Quote all entries exactly, leaving pictures aside.

===== Provided records

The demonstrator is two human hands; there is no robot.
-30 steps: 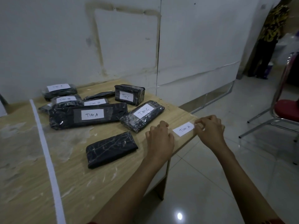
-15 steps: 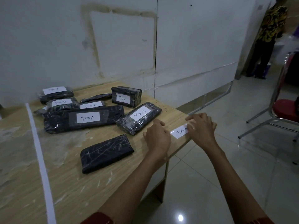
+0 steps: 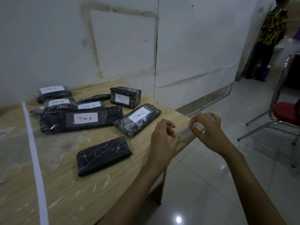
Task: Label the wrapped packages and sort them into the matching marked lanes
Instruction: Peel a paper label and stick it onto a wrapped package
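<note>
The grips of the left hand and right hand each pinch an end of the label at the bench's right edge. The unlabelled package lies left and nearer, its long axis running near-left to far-right, closest to the left hand.

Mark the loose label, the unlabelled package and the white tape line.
loose label (image 3: 184, 133), head view, on its written middle.
unlabelled package (image 3: 103, 155), head view, centre of its top face.
white tape line (image 3: 36, 159), head view, midway along it.
</note>
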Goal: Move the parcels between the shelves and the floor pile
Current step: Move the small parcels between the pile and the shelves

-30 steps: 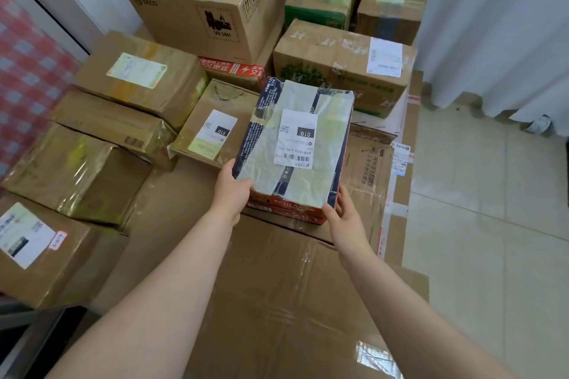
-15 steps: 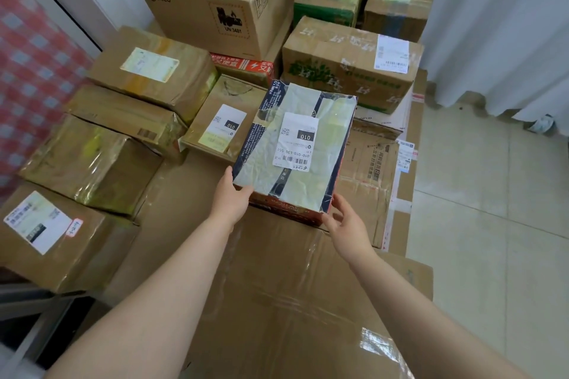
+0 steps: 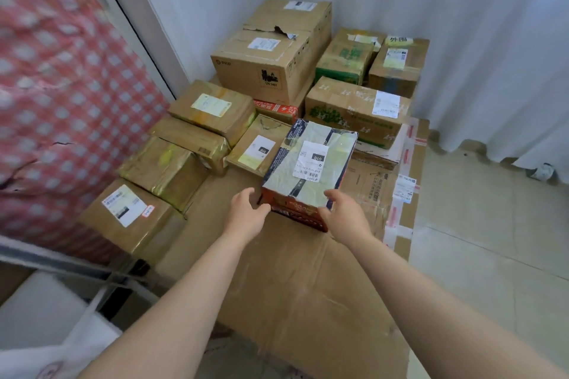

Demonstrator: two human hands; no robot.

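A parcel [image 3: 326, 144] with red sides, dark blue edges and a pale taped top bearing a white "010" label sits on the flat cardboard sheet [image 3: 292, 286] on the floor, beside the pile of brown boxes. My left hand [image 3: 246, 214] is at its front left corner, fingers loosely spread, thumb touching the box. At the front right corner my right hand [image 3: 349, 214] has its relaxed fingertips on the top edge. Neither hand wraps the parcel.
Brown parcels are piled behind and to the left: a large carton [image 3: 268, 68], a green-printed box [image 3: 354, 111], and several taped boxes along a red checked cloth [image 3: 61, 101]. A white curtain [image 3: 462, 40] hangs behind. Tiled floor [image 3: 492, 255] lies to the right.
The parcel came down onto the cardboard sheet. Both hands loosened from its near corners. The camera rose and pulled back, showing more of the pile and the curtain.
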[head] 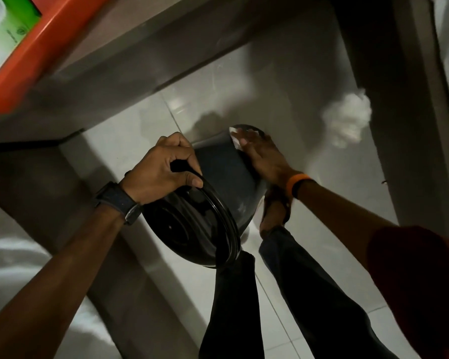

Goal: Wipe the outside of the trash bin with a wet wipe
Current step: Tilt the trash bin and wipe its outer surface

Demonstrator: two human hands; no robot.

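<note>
Orange-edged shelf (34, 45) top left, white tiled floor (145, 130) below; left hand (163, 168), dark watch (117, 200) on its wrist, is curled round the black rim of the trash bin (226, 174), fingers over the lip and thumb on the outer edge, holding the bin tipped and off the floor above the person's legs with its open mouth facing the camera. Right hand (259, 154), orange wristband (294, 183), lies flat with fingers spread on the bin's outer wall near its base, pressing the white wet wipe (235, 139) against it. White crumpled wad (347, 120) sits on the floor further right, blurred, well apart from the bin.
</note>
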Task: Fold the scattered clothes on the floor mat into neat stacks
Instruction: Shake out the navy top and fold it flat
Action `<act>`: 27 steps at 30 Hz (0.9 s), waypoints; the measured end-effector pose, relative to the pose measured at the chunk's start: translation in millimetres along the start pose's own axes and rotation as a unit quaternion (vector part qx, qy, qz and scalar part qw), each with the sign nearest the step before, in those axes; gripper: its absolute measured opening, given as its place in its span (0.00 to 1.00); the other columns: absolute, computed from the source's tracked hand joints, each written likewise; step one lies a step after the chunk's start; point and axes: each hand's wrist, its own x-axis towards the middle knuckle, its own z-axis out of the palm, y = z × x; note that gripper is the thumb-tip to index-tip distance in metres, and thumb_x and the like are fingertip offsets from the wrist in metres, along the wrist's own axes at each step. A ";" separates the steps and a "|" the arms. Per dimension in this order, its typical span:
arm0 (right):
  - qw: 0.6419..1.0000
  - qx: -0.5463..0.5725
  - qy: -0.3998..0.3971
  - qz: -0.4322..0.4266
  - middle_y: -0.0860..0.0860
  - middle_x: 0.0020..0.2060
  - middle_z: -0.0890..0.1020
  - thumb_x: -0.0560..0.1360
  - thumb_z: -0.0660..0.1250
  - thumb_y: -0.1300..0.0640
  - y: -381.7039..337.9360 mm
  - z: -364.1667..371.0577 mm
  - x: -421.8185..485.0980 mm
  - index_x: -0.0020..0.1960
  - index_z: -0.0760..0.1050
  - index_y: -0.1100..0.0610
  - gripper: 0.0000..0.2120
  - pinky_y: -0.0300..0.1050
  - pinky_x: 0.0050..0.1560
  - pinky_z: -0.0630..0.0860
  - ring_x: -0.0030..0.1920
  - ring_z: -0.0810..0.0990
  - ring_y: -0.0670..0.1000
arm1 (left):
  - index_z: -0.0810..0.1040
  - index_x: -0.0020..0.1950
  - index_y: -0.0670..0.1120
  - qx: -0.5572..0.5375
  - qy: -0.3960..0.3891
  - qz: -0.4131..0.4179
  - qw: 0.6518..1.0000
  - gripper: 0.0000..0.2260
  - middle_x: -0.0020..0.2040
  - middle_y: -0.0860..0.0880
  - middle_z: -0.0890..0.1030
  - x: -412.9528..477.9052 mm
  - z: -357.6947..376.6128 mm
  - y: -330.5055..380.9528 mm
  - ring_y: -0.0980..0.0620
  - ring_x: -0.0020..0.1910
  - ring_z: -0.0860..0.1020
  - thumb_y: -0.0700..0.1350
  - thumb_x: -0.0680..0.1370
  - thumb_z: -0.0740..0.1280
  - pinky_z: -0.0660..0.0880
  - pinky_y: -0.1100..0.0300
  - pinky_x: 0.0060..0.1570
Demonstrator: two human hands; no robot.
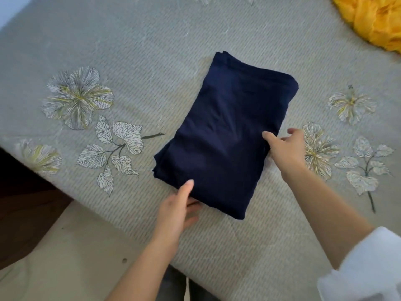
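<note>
A navy blue garment [223, 135] lies folded into a thick rectangle in the middle of the grey flowered mat [134, 51]. My left hand [178, 207] is at its near left corner, thumb on top of the cloth and fingers tucked under the edge. My right hand [286, 146] is at the garment's right edge, thumb pressed on the fabric and fingers spread over the mat beside it. A crumpled yellow garment [375, 20] sits at the mat's far right corner, partly cut off by the frame.
The mat's near left edge runs diagonally; beyond it lie a pale floor [71, 253] and a dark area [23, 198] at the left. A white sleeve [364, 268] covers my right forearm at the lower right.
</note>
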 end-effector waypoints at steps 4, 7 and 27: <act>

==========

> **Your response**:
The demonstrator is two human hands; there is no robot.
-30 steps: 
-15 steps: 
+0 steps: 
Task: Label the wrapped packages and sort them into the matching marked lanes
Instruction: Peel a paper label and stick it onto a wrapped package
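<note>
The grips of the left hand and right hand each pinch an end of the label at the bench's right edge. The unlabelled package lies left and nearer, its long axis running near-left to far-right, closest to the left hand.

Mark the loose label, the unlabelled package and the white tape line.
loose label (image 3: 184, 133), head view, on its written middle.
unlabelled package (image 3: 103, 155), head view, centre of its top face.
white tape line (image 3: 36, 159), head view, midway along it.
</note>
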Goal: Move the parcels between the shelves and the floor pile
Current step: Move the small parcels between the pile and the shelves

-30 steps: 
-15 steps: 
+0 steps: 

Demonstrator: two human hands; no robot.

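A parcel [image 3: 326, 144] with red sides, dark blue edges and a pale taped top bearing a white "010" label sits on the flat cardboard sheet [image 3: 292, 286] on the floor, beside the pile of brown boxes. My left hand [image 3: 246, 214] is at its front left corner, fingers loosely spread, thumb touching the box. At the front right corner my right hand [image 3: 349, 214] has its relaxed fingertips on the top edge. Neither hand wraps the parcel.
Brown parcels are piled behind and to the left: a large carton [image 3: 268, 68], a green-printed box [image 3: 354, 111], and several taped boxes along a red checked cloth [image 3: 61, 101]. A white curtain [image 3: 462, 40] hangs behind. Tiled floor [image 3: 492, 255] lies to the right.
The parcel came down onto the cardboard sheet. Both hands loosened from its near corners. The camera rose and pulled back, showing more of the pile and the curtain.
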[head] 

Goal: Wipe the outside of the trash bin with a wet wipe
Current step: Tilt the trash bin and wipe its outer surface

Demonstrator: two human hands; no robot.

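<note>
Orange-edged shelf (34, 45) top left, white tiled floor (145, 130) below; left hand (163, 168), dark watch (117, 200) on its wrist, is curled round the black rim of the trash bin (226, 174), fingers over the lip and thumb on the outer edge, holding the bin tipped and off the floor above the person's legs with its open mouth facing the camera. Right hand (259, 154), orange wristband (294, 183), lies flat with fingers spread on the bin's outer wall near its base, pressing the white wet wipe (235, 139) against it. White crumpled wad (347, 120) sits on the floor further right, blurred, well apart from the bin.
</note>
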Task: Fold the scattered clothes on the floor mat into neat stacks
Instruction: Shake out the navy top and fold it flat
Action `<act>`: 27 steps at 30 Hz (0.9 s), waypoints; the measured end-effector pose, relative to the pose measured at the chunk's start: translation in millimetres along the start pose's own axes and rotation as a unit quaternion (vector part qx, qy, qz and scalar part qw), each with the sign nearest the step before, in those axes; gripper: its absolute measured opening, given as its place in its span (0.00 to 1.00); the other columns: absolute, computed from the source's tracked hand joints, each written likewise; step one lies a step after the chunk's start; point and axes: each hand's wrist, its own x-axis towards the middle knuckle, its own z-axis out of the palm, y = z × x; note that gripper is the thumb-tip to index-tip distance in metres, and thumb_x and the like are fingertip offsets from the wrist in metres, along the wrist's own axes at each step. A ";" separates the steps and a "|" the arms. Per dimension in this order, its typical span:
arm0 (right):
  - qw: 0.6419..1.0000
  - qx: -0.5463..0.5725
  - qy: -0.3998..0.3971
  - qz: -0.4322..0.4266
  - middle_y: -0.0860..0.0860
  - middle_x: 0.0020..0.2060
  - middle_z: -0.0890..0.1020
  - thumb_x: -0.0560..0.1360
  - thumb_z: -0.0660..0.1250
  - thumb_y: -0.1300..0.0640
  - y: -381.7039..337.9360 mm
  - z: -364.1667..371.0577 mm
  - x: -421.8185..485.0980 mm
  - index_x: -0.0020..0.1960
  - index_z: -0.0760..0.1050
  - index_y: -0.1100..0.0610
  - gripper: 0.0000..0.2120
  - pinky_y: -0.0300..0.1050
  - pinky_x: 0.0050..0.1560
  - pinky_z: -0.0630..0.0860
  - ring_x: -0.0030..0.1920
  - ring_z: -0.0810..0.0990
  - ring_y: -0.0670..0.1000
arm1 (left):
  - index_z: -0.0810..0.1040
  - index_x: -0.0020..0.1950
  - index_y: -0.0670..0.1120
  - qx: -0.5572..0.5375
  - qy: -0.3960..0.3891
  - qz: -0.4131..0.4179
  - qw: 0.6518..1.0000
  - gripper: 0.0000..0.2260
  - middle_x: -0.0020..0.2040
  - middle_y: -0.0860..0.0880
  - middle_z: -0.0890..0.1030
  - x: -412.9528..477.9052 mm
  - z: -357.6947..376.6128 mm
  - y: -330.5055..380.9528 mm
  - ring_y: -0.0980..0.0620
  - ring_x: -0.0020..0.1910
  - ring_z: -0.0860..0.1020
  - thumb_y: -0.0700..0.1350
  - thumb_x: -0.0680..0.1370
  - thumb_z: -0.0740..0.1280
  - pinky_z: -0.0660..0.0880
  - pinky_y: -0.1100..0.0300
  - pinky_x: 0.0060..0.1570
Demonstrator: two human hands; no robot.
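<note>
A navy blue garment [223, 135] lies folded into a thick rectangle in the middle of the grey flowered mat [134, 51]. My left hand [178, 207] is at its near left corner, thumb on top of the cloth and fingers tucked under the edge. My right hand [286, 146] is at the garment's right edge, thumb pressed on the fabric and fingers spread over the mat beside it. A crumpled yellow garment [375, 20] sits at the mat's far right corner, partly cut off by the frame.
The mat's near left edge runs diagonally; beyond it lie a pale floor [71, 253] and a dark area [23, 198] at the left. A white sleeve [364, 268] covers my right forearm at the lower right.
</note>
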 end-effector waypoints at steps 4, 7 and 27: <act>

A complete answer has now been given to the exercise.